PROMPT: When you write out the listing, keep every character and omit the pictures.

[Opening THE DATA section]

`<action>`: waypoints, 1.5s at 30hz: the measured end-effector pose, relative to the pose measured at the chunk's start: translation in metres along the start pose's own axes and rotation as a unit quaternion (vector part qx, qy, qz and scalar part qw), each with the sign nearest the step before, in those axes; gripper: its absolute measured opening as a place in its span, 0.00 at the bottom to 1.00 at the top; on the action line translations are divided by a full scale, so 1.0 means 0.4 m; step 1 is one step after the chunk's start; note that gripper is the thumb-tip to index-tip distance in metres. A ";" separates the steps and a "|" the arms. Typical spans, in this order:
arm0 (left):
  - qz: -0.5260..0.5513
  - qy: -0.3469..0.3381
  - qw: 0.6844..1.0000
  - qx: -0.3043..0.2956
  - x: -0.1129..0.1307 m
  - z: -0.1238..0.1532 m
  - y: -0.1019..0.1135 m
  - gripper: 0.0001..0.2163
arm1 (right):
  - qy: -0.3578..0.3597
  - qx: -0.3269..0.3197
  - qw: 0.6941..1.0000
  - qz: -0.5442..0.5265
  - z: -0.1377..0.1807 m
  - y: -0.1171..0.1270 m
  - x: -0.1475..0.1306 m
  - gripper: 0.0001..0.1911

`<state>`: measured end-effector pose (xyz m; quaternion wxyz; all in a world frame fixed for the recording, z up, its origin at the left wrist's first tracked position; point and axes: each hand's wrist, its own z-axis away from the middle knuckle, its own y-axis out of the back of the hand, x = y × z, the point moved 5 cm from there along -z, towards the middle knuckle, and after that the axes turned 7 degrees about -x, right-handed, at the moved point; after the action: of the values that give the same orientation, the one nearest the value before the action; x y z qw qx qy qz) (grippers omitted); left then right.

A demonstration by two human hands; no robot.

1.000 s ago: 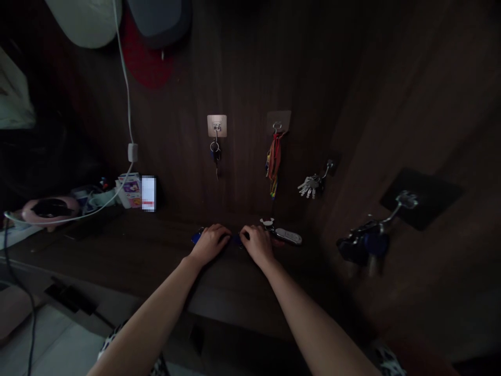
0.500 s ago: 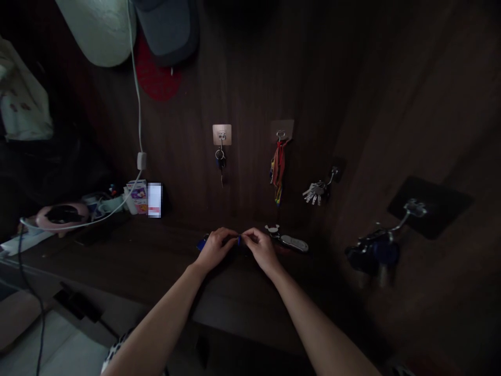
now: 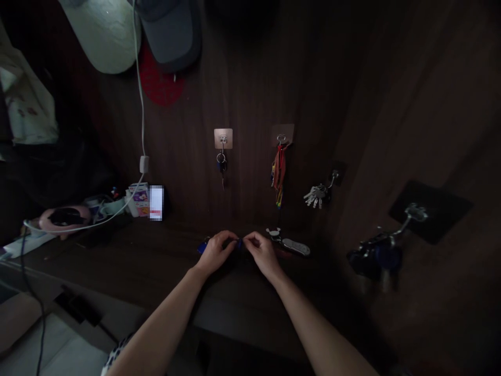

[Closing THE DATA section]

EXERCISE OUTPUT:
`<action>`: waypoints, 1.5s at 30hz: the measured end-effector pose, relative to the pose measured at the chunk's start: translation in metres along the start pose's own axes and rotation as a unit quaternion (vector part qx, qy, qz and scalar part qw), each with the sign nearest the step before, in those axes; gripper: its absolute measured opening as a place in its span, 0.00 at the bottom to 1.00 at the top; on the action line translations are divided by a full scale, so 1.0 means 0.4 m; step 1 is one step after the chunk's start; note that gripper is the thumb-tip to index-tip distance in metres. A ";" separates the steps and a "|" the arms. Typical spans, in this order:
arm0 (left):
  - qz: -0.5260..0.5513
  - qy: -0.3469..0.3381
  - qw: 0.6844..1.0000
  - qx: -0.3043..0.2956
  - x: -0.1129..0.1307 m
  - z: -0.1238..0.1532 m
  - y: -0.1019..0.1135 m
  - gripper: 0.0001..0.2163
arm1 (right):
  - qy: -0.3578..0.3597
  - qx: -0.3269..0.3197
  - qw: 0.6941..1.0000
  - qz: -0.5442..0.5265
  - z: -0.1377..0.1807 m
  - y: -0.1171..0.1270 m
  - x: -0.1475..0.1306 m
  - gripper: 0.0001..0.1911

`<state>`: measured end-effector pose (xyz m; quaternion wxyz; all in a world frame fixed for the recording, z up, its origin at the left wrist's first tracked position; point and axes: each hand's wrist, its own z-axis away from the middle knuckle, its own y-axis out of the back of the hand, x = y × z, the point moved 5 cm from there along -z, towards the middle knuckle, and after that the axes turned 7 degrees about -x, right-handed, at the moved point; after the action: of the values that give the same orientation, the one nearest the value before the action; x y z qw qx qy qz) (grippers omitted); left then right.

A demonstration by two human hands; no robot.

1.000 s ago: 
0.500 s ago: 
now: 

The output for this exercise is complete.